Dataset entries
○ ○ ○ ○ ○ ○ ○
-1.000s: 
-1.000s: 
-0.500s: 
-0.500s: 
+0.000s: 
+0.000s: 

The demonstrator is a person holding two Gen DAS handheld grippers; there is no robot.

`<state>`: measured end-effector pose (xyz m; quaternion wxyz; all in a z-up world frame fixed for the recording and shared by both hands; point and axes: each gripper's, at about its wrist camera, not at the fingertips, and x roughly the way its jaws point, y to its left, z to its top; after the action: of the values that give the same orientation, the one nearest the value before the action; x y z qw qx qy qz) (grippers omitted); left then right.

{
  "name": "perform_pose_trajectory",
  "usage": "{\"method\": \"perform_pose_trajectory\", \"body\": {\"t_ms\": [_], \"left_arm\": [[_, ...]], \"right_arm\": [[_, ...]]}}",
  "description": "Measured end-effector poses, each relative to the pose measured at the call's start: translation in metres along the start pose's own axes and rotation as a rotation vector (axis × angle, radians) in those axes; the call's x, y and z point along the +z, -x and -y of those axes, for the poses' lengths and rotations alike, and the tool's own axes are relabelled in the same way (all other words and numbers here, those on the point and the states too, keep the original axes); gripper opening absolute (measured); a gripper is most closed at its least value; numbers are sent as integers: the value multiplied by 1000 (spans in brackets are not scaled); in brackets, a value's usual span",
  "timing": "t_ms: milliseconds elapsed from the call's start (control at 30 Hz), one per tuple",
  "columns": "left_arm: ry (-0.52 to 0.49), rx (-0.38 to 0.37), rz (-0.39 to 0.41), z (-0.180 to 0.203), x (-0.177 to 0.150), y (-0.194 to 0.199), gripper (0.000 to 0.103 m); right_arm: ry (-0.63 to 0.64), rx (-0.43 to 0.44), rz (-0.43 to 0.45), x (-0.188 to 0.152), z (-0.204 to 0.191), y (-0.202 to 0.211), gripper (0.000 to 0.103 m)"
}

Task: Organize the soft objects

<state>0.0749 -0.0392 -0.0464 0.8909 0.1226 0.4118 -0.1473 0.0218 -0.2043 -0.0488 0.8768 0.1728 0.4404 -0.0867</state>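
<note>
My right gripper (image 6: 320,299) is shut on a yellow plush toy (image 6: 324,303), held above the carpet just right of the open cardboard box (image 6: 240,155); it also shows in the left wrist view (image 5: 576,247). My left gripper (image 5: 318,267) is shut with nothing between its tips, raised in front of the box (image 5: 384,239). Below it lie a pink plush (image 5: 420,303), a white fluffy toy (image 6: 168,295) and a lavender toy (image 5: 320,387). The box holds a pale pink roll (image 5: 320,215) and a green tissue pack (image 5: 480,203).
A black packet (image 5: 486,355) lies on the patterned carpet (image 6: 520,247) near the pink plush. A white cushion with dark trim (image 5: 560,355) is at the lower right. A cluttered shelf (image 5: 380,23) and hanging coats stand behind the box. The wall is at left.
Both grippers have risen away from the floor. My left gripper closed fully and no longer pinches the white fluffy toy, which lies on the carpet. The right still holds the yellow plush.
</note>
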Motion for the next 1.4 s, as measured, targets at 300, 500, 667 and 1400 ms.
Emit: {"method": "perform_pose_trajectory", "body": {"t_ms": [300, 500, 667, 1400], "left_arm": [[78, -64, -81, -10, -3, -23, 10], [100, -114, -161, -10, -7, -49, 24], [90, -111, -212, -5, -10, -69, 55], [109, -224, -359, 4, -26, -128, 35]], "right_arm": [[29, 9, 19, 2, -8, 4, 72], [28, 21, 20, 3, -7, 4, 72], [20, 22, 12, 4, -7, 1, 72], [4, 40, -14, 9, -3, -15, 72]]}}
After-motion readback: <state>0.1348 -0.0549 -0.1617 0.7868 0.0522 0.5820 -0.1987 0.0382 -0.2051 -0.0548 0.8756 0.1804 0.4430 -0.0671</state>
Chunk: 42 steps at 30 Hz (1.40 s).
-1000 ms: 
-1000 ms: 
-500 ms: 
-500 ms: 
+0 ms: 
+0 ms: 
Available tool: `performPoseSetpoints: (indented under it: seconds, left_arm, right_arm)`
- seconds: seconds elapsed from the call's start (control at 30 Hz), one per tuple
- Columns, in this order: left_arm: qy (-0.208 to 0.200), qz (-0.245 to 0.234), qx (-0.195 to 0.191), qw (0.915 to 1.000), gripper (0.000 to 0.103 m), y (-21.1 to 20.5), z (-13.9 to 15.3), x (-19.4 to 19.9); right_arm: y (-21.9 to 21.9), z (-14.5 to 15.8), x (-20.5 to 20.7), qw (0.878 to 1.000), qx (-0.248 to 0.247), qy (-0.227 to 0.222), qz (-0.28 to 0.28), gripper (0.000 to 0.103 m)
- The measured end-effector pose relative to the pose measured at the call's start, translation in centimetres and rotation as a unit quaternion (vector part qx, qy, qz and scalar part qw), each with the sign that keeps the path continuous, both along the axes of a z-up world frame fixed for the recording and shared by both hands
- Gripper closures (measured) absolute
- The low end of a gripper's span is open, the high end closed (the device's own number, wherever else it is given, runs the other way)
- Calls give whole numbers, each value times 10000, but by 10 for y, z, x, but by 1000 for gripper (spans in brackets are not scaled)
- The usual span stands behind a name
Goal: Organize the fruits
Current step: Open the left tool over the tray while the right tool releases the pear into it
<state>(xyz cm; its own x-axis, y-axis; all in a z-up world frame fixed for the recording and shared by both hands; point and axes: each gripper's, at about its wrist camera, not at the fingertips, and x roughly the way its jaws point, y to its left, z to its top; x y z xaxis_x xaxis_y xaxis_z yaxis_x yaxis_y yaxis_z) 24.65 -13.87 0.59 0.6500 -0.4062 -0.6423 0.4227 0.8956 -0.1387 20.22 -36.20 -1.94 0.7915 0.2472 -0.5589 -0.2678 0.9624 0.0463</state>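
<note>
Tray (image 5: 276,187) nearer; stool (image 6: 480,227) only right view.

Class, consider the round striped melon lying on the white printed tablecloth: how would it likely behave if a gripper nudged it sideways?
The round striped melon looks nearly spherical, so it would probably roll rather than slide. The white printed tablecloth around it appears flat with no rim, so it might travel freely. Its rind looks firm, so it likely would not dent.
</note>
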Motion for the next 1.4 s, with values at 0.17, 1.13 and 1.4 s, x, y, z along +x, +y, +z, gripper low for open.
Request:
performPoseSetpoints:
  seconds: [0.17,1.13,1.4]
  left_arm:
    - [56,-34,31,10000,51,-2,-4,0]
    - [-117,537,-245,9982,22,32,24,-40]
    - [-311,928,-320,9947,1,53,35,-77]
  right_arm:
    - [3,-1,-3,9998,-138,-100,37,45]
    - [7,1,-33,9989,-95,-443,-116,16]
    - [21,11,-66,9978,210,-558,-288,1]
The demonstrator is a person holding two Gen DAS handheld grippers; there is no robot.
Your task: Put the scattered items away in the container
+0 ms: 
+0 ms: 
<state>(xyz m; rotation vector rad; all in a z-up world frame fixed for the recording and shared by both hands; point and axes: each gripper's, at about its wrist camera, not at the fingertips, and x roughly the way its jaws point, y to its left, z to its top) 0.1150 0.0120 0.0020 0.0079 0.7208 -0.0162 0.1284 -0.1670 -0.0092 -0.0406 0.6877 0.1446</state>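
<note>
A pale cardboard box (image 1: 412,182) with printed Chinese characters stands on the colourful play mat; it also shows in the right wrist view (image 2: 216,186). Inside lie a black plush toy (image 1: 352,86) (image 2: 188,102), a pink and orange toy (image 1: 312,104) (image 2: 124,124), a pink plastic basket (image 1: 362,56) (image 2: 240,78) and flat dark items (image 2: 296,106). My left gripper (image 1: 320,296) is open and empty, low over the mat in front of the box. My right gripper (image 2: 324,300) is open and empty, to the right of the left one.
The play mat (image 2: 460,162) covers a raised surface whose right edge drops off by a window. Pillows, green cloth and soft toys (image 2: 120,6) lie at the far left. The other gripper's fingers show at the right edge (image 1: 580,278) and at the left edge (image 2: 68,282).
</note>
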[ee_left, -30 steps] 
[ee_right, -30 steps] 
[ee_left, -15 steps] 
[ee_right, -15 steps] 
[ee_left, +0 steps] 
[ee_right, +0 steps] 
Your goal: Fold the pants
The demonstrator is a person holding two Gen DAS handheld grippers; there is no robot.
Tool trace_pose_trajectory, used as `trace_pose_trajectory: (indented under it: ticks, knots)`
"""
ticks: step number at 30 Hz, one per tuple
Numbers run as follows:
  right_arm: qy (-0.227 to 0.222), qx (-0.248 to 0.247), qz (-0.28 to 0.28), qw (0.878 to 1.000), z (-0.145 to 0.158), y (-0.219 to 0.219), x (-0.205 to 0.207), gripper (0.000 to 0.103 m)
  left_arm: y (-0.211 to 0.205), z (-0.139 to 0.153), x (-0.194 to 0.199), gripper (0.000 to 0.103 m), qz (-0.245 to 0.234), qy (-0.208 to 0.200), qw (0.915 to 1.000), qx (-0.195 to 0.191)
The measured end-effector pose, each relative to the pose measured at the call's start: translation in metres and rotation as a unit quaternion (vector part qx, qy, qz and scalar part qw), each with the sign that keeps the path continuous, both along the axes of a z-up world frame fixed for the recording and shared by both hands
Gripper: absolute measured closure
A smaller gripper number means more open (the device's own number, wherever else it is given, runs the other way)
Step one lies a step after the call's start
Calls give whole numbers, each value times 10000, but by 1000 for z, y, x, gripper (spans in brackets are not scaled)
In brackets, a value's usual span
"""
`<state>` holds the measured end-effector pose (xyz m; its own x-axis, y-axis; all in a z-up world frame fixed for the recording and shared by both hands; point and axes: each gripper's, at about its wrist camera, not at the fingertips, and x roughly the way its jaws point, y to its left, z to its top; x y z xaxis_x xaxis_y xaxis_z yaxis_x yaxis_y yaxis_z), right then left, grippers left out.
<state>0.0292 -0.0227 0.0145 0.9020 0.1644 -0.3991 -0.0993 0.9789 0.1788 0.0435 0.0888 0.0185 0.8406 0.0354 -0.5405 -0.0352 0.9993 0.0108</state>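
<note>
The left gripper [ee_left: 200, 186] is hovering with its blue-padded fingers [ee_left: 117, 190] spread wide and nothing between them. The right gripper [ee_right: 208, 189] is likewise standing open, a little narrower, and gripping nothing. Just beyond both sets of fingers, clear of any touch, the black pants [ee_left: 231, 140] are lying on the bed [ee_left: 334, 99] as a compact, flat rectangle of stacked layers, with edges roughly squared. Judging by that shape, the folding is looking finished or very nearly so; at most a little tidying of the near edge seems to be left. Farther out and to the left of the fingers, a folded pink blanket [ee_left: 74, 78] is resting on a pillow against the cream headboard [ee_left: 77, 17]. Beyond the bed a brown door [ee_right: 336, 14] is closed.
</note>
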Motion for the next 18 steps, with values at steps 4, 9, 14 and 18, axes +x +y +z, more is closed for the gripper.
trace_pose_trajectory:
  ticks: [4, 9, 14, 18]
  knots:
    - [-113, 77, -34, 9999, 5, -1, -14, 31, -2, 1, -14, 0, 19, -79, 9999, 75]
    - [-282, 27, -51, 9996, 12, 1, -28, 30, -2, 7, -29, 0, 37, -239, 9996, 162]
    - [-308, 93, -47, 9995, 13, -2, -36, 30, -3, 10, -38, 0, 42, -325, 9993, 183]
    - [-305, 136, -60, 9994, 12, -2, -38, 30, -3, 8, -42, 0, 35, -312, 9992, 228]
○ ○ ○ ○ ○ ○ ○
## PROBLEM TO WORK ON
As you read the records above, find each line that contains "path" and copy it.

## SOLUTION TO THIS EXERCISE
- The measured end-effector pose relative to the pose measured at the call's start, translation in centimetres and rotation as a unit quaternion (vector part qx, qy, qz and scalar part qw), each with the sign that keeps the path continuous, both along the axes of a z-up world frame fixed for the recording and shared by both hands
The measured end-effector pose, each relative to the pose measured at the call's start: translation in metres and rotation as a unit quaternion (vector part qx, qy, qz and scalar part qw), each with the sign that keeps the path continuous, both along the axes of a z-up world frame fixed for the recording and shared by both hands

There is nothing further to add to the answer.